[DATASET EXCERPT]
== == ==

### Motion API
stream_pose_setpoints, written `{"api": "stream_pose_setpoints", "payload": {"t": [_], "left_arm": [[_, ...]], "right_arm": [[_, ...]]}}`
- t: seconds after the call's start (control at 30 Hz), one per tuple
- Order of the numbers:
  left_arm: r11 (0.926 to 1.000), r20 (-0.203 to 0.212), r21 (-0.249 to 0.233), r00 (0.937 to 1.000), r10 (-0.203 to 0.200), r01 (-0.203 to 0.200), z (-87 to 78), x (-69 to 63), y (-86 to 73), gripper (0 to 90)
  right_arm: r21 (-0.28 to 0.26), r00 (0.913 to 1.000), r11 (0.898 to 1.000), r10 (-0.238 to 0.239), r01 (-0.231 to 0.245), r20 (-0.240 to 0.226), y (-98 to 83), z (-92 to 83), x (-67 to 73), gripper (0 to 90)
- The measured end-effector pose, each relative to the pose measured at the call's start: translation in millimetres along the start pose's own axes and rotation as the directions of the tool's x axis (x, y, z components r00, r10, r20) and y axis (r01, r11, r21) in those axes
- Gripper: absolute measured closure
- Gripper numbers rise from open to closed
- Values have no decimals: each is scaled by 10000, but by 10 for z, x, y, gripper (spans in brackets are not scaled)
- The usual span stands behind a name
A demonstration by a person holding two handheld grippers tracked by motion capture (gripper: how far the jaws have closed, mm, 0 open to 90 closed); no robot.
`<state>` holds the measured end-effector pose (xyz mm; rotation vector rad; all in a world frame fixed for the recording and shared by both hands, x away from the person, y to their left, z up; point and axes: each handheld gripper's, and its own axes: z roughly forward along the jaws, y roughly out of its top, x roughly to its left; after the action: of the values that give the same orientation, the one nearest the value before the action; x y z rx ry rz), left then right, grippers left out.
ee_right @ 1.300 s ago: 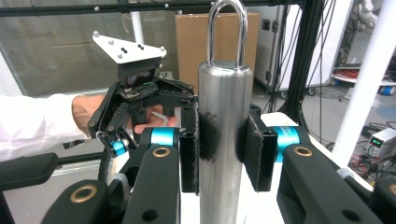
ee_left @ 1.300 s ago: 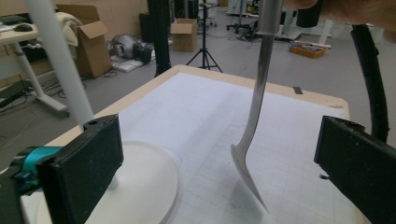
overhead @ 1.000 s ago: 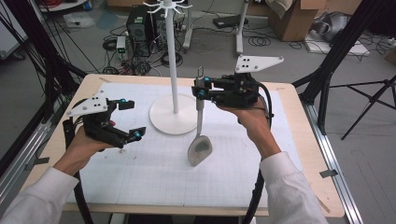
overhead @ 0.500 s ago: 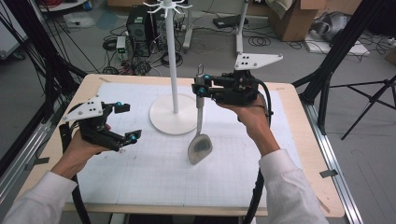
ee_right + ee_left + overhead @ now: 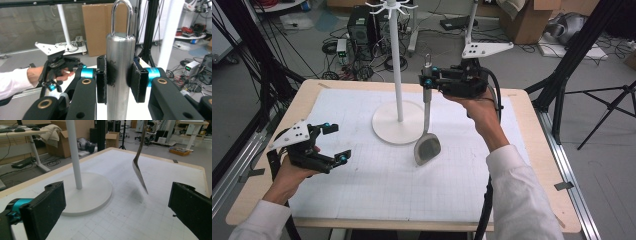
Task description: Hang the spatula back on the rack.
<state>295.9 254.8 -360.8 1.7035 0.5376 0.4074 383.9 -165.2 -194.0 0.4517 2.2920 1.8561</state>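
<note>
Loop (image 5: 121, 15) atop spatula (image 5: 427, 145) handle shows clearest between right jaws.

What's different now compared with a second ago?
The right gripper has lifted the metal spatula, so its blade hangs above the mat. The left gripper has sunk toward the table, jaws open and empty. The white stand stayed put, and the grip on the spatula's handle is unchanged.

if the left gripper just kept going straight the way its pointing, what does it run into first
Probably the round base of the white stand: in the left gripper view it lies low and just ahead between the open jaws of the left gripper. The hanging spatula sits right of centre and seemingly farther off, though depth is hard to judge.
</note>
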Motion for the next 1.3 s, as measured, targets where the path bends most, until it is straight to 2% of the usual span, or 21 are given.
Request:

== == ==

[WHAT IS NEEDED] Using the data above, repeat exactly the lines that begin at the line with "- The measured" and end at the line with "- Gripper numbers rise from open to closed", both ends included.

[EXERCISE RESPONSE]
- The measured end-effector pose, each relative to the pose measured at the call's start: translation in millimetres along the start pose's own axes and rotation as the directions of the tool's x axis (x, y, z components r00, r10, r20) and y axis (r01, r11, r21) in those axes
- Gripper: absolute measured closure
- Gripper numbers rise from open to closed

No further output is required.